§ **What to do**
Go through the material and copy each line that includes "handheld".

§ **Source material**
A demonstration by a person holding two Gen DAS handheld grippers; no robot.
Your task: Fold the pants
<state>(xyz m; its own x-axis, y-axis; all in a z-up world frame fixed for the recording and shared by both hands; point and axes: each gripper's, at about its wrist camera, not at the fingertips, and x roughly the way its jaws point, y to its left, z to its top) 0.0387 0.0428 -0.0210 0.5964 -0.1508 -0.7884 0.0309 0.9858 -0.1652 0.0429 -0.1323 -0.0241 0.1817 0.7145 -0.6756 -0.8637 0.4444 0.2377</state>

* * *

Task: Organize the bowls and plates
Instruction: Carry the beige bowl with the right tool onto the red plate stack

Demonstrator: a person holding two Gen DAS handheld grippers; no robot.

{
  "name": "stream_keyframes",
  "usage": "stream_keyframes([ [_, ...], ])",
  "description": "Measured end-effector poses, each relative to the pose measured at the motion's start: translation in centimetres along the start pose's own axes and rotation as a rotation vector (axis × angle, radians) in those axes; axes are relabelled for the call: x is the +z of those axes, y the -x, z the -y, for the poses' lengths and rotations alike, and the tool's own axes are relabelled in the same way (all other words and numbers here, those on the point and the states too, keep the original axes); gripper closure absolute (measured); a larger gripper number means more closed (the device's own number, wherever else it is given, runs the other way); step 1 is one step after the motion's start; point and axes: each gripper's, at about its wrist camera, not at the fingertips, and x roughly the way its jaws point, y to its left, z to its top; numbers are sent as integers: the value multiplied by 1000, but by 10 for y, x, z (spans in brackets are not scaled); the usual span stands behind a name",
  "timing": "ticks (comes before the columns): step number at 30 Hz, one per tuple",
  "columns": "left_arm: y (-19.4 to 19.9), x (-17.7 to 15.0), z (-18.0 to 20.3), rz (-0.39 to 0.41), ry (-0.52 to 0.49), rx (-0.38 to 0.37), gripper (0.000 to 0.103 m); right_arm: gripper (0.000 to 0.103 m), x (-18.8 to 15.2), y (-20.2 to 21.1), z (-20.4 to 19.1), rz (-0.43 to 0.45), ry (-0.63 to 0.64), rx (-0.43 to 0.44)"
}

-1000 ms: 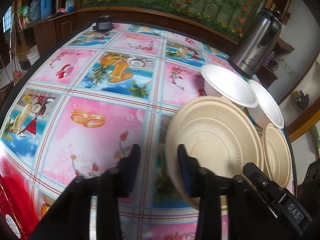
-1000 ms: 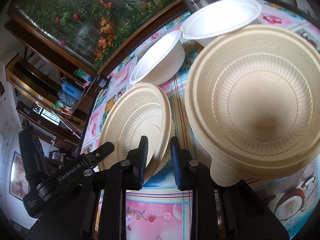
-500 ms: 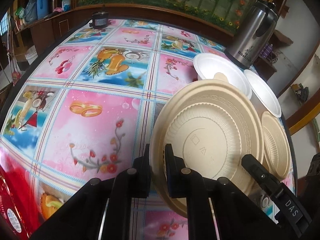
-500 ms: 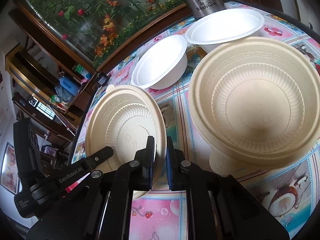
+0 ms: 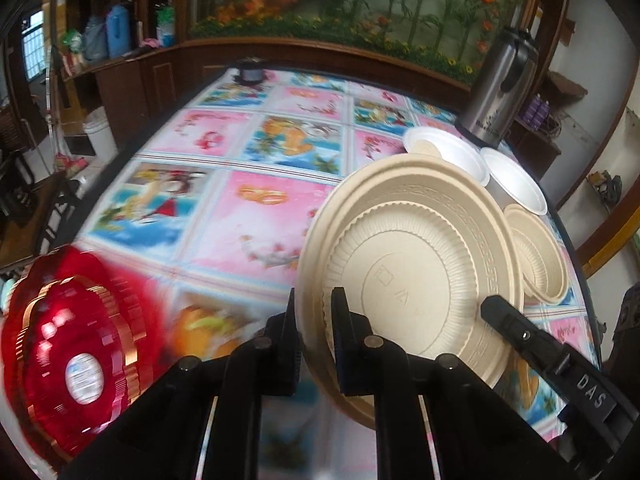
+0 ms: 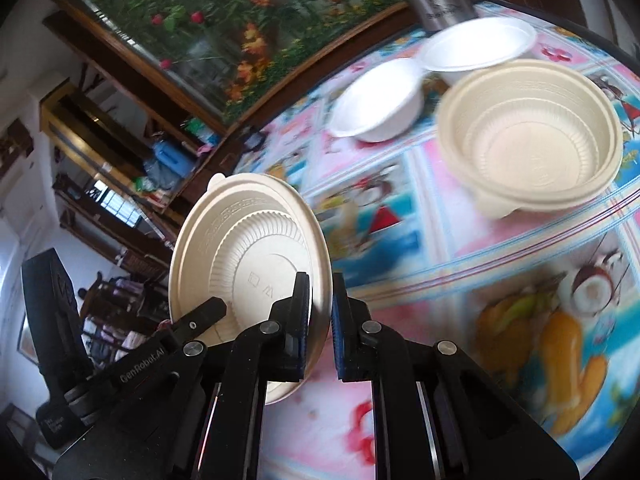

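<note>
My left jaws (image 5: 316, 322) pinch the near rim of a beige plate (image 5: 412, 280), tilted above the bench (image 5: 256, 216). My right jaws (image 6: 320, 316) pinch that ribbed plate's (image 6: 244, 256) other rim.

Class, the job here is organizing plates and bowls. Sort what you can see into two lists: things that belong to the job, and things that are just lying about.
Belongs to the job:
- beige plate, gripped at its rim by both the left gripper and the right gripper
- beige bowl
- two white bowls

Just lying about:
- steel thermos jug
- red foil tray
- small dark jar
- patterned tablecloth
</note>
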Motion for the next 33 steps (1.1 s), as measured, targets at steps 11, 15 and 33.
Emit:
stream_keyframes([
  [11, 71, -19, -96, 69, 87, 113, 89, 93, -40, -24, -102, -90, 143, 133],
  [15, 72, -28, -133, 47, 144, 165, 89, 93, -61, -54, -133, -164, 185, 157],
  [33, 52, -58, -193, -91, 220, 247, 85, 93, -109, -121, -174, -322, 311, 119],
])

§ **Answer to this problem**
A demonstration by a person holding two Gen DAS handheld grippers; no robot.
Demonstrator: a person holding two Gen DAS handheld grippers; no robot.

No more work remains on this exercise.